2) Should a verdict of acquittal of defendant Berkley have been directed? On such question, the trial judge, as well as this court, must view the evidence and the inferences that may justifiably be drawn therefrpm, in the light most favorable to the government. Battjes v. United States, 6 Cir., 1949, 172 F.2d 1, 5. It was for the jury to determine the credibility of witnesses, including defendants, and to weigh the evidence.

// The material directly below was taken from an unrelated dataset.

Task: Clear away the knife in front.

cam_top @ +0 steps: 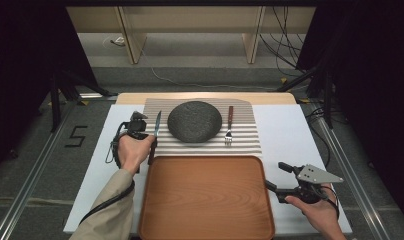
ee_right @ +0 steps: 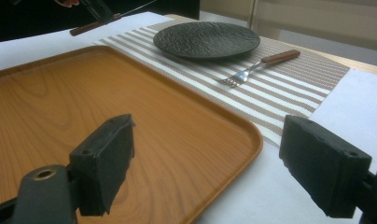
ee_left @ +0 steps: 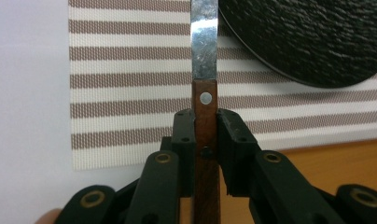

Applying the test which we must employ, we are satisfied that there was
3) Should a verdict of acquittal of defendant Verzi have been directed? Each count of the indictment charged that the defendant Verzi, “with intent to defraud” passed a counterfeit obligation of the United States, and that he “then and there knew that said note was counterfeit” in violation of Title 18, § 472, U.S. C. We may assume that if Verzi was aware that the bills passed by Berkley were counterfeit, he was a participant in the criminal enterprise involved.
However, it was the duty of the government to produce evidence from which the jury by finding- certain facts to be true, or by drawing legitimate inferences from proven facts, could find, beyond a reasonable doubt, that defendant Verzi knew that the bills passed by Berkley were counterfeit. Zottarelli v. United States, 6 Cir., 1927, 20 F.2d 795; Marson v. United States, 6 Cir., 1953, 203 F.2d 904, 906; Price v. United States, 4 Cir., 1934, 70 F.2d 467; United States v. Carll, 1882, 105 U.S. 611, 26 L.Ed. 1135. Suspicion that Verzi had guilty knowledge will not suffice. Without again reciting our review of the government’s case against Verzi, we are unable to find any evidence of sufficient probative value to satisfy the government’s burden of proof. Verzi should have been acquitted by direction.
The judgment of conviction of defendant Raymond J. Berkley is affirmed; the judgment of conviction of defendant Anthony Verzi is reversed and he shall stand acquitted of the offense charged.
Dissenting Opinion
(dissenting).
With due deference to my colleagues, I would not only affirm the judgment of conviction entered by the District Court as to the defendant Berkley but also as to the defendant Verzi.
In my opinion, substantially competent evidence to support the conviction of both defendants is present.